Contrária ao projeto, a secretária de Saúde da Confederação dos Trabalhadores no Serviço Público Municipal, Irene Rodrigues dos Santos, defendeu uma jornada de 30 horas semanais, “para melhorar o serviço prestado à população”. Segundo ela, depois de seis horas de trabalho, o profissional perde a concentração.
Irene também disse ser contra o piso salarial previsto no projeto. “A proposta [da deputada Gorete Pereira (PR-CE)] é muito próxima do valor do salário mínimo. Com a política de valorização do mínimo, corremos o risco, em um curto espaço de tempo, de o piso nacional do auxiliar de saúde bucal, que contribui muito para implantação de políticas públicas de saúde, ser menor que o piso nacional dos trabalhadores”, afirmou.
Planos de carreira
Os sindicalistas pediram ainda que o projeto respeite os planos de carreira. De acordo com a representante do Sindicato dos Técnicos e Auxiliares de Saúde Bucal do Estado de Goiás, Shirley Martins, o plano de carreira dos técnicos em saúde bucal de Anápolis (GO) prevê jornada semanal de 20 horas.
Para a coordenadora-geral de Regulação e Negociação do Trabalho em Saúde do Ministério da Saúde, Miraci Astun, o Congresso Nacional não é o lugar adequado para se discutir e aprovar o piso salarial dessas categorias. Segundo ela, o debate deve ser feito nos municípios. “Do jeito que está [o projeto], não queremos”, afirmou.

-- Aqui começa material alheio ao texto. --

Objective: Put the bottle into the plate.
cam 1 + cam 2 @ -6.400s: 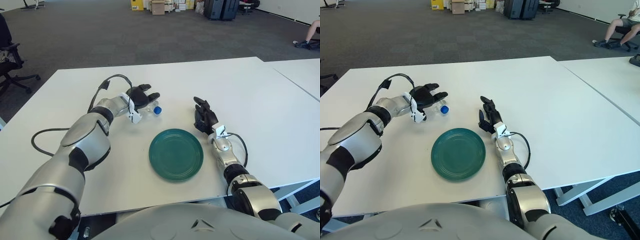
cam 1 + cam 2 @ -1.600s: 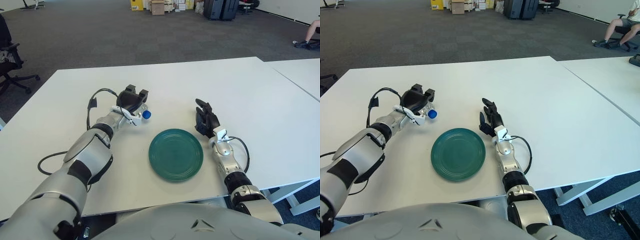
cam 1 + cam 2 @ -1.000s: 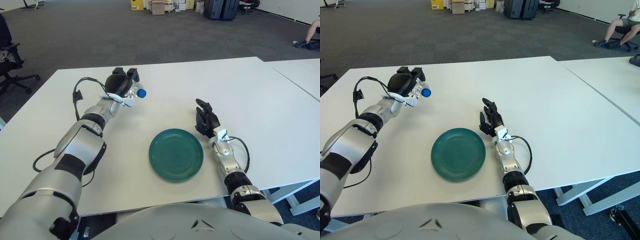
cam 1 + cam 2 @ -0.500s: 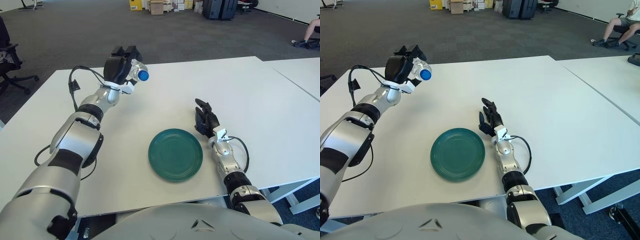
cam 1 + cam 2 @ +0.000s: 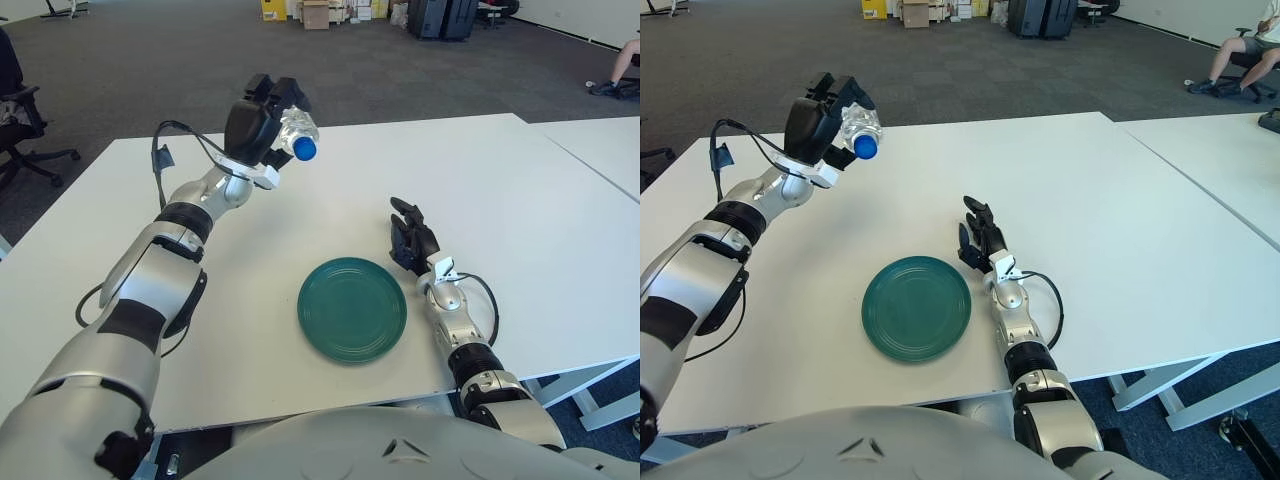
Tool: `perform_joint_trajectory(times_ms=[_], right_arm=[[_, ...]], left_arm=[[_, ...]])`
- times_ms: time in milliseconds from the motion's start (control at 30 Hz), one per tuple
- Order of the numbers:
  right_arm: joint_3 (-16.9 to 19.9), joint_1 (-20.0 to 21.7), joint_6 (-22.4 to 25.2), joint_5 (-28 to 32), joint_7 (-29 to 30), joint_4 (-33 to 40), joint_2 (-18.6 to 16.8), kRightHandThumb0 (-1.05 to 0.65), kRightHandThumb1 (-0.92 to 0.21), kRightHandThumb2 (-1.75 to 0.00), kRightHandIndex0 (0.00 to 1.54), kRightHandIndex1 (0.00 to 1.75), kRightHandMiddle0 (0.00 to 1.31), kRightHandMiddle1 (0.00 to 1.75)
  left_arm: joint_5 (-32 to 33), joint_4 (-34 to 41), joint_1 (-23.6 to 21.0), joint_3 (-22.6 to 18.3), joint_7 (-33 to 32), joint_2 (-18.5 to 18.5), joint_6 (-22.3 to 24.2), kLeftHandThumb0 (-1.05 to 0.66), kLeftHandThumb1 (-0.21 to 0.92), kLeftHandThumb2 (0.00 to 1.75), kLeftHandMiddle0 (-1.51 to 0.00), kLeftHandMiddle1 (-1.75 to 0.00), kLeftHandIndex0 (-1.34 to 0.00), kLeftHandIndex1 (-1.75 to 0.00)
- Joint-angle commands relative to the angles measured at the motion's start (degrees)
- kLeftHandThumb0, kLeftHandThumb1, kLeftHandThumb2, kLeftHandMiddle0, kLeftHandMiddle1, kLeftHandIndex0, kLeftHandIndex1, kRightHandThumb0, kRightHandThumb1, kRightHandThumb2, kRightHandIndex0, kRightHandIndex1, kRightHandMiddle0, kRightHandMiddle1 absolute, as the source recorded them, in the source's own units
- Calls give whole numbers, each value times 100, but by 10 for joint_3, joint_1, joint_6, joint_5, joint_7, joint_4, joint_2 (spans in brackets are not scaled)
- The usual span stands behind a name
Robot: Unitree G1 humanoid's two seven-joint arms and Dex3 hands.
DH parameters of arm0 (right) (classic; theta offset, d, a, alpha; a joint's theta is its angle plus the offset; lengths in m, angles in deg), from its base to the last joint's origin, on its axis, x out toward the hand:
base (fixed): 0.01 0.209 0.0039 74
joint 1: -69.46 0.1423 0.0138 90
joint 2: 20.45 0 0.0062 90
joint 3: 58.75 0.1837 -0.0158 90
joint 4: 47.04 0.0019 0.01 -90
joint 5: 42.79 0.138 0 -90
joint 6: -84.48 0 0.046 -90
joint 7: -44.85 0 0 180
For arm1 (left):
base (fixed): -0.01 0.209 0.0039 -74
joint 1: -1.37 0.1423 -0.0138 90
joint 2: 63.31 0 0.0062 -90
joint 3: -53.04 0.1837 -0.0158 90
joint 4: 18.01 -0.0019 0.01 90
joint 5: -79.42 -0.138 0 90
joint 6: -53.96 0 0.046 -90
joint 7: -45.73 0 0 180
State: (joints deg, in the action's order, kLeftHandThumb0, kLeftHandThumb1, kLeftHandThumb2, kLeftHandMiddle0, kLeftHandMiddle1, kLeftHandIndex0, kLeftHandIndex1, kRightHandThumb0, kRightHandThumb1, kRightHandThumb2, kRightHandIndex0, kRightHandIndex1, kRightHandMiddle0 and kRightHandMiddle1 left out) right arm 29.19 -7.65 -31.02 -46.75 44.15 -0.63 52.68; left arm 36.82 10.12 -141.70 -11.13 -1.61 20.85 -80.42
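My left hand (image 5: 262,115) is raised well above the white table (image 5: 520,200), over its back left part, and is shut on a small clear bottle (image 5: 297,132) with a blue cap (image 5: 305,149) that points toward me. The dark green plate (image 5: 352,308) lies near the table's front edge, below and to the right of the held bottle, with nothing on it. My right hand (image 5: 410,238) shows just right of the plate's upper rim, fingers loosely extended, holding nothing.
A black cable (image 5: 175,140) loops off my left forearm. A second white table (image 5: 600,150) adjoins at the right. An office chair (image 5: 20,120) stands on the carpet at the far left, and boxes and dark cases line the back.
My left hand has closed on the bottle, lifted it off the table and carried it up, lately shifting right. The right hand and the plate have stayed put.
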Motion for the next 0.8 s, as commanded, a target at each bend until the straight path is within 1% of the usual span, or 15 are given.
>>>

Já o representante do Conselho Nacional de Secretarias Municipais de Saúde (Conasems), José Enio Duarte, afirmou estar preocupado com leis que fixam pisos salariais e estabelecem jornada de trabalho de algumas categorias. Em sua avaliação, essas leis contrariam os interesses dos estados e municípios e interferem nos gastos municipais.
Prazo para consenso
O relator da proposta e autor do requerimento para realização da audiência, deputado Rogério Carvalho (PT-SE), disse que está disposto a ouvir todos os representantes da categoria e as entidades nacionais e confederações que reúnem outros profissionais do setor de saúde.
“Demos um prazo para que as entidades se reúnam, cheguem a um consenso e apresentem uma proposta que represente a posição majoritária das categorias e das entidades que representam essas profissões”, ressaltou.